• [Exercise prompt]:
"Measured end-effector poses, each" appears in one line of the listing below; retype that line and every later line exactly, stopping at the end, and nothing else.
------------------------------------------------
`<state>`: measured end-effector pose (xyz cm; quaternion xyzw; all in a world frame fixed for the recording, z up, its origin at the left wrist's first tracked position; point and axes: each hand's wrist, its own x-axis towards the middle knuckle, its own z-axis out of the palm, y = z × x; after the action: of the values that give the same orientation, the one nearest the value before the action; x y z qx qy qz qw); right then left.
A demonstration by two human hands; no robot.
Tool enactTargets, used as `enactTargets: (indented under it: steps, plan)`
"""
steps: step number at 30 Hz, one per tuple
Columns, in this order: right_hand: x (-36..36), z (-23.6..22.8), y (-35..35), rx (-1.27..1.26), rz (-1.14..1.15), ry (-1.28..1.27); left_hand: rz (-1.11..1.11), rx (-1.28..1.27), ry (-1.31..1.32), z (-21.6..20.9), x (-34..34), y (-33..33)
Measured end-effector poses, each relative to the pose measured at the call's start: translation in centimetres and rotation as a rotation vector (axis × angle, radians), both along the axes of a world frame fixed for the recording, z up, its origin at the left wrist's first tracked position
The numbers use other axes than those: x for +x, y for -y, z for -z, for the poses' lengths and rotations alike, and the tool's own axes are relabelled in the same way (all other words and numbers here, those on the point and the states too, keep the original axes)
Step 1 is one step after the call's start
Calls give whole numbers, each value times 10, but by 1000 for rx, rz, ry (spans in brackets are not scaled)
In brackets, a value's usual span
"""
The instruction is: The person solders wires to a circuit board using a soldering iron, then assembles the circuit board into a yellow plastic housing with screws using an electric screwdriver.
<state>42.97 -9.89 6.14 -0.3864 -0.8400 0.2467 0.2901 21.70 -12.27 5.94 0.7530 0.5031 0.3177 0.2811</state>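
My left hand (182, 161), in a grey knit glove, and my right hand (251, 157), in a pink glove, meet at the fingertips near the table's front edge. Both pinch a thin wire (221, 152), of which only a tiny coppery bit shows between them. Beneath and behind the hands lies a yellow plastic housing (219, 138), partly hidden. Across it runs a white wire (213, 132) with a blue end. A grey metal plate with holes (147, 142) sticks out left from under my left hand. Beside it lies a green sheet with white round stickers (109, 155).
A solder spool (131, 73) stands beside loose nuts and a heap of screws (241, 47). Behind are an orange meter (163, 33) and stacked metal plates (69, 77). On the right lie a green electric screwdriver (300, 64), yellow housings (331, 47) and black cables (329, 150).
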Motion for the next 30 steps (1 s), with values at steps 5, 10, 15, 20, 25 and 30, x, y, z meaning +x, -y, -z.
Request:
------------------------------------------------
• [Answer to the problem]:
Measured end-effector poses, each relative to the pose measured at the call's start: translation in centimetres and rotation as a rotation vector (axis × angle, radians), both along the axes of a world frame fixed for the recording, z up, its origin at the left wrist's first tracked position
The numbers use other axes than those: x for +x, y for -y, z for -z, for the poses' lengths and rotations alike, and the tool's own axes are relabelled in the same way (all other words and numbers here, those on the point and the states too, keep the original axes)
Step 1 is one step after the call's start
Calls give whole numbers, each value times 10, but by 1000 for rx, rz, ry (spans in brackets are not scaled)
In brackets, a value's usual span
"""
The instruction is: The person solders wires to a circuit board using a soldering iron, then assembles the circuit board into a yellow plastic housing with screws using an electric screwdriver.
<state>42.97 -9.89 6.14 -0.3864 -0.8400 0.2467 0.2901 21.70 -12.27 5.94 0.7530 0.5031 0.3177 0.2811</state>
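My left hand (182, 161), in a grey knit glove, and my right hand (251, 157), in a pink glove, meet at the fingertips near the table's front edge. Both pinch a thin wire (221, 152), of which only a tiny coppery bit shows between them. Beneath and behind the hands lies a yellow plastic housing (219, 138), partly hidden. Across it runs a white wire (213, 132) with a blue end. A grey metal plate with holes (147, 142) sticks out left from under my left hand. Beside it lies a green sheet with white round stickers (109, 155).
A solder spool (131, 73) stands beside loose nuts and a heap of screws (241, 47). Behind are an orange meter (163, 33) and stacked metal plates (69, 77). On the right lie a green electric screwdriver (300, 64), yellow housings (331, 47) and black cables (329, 150).
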Motion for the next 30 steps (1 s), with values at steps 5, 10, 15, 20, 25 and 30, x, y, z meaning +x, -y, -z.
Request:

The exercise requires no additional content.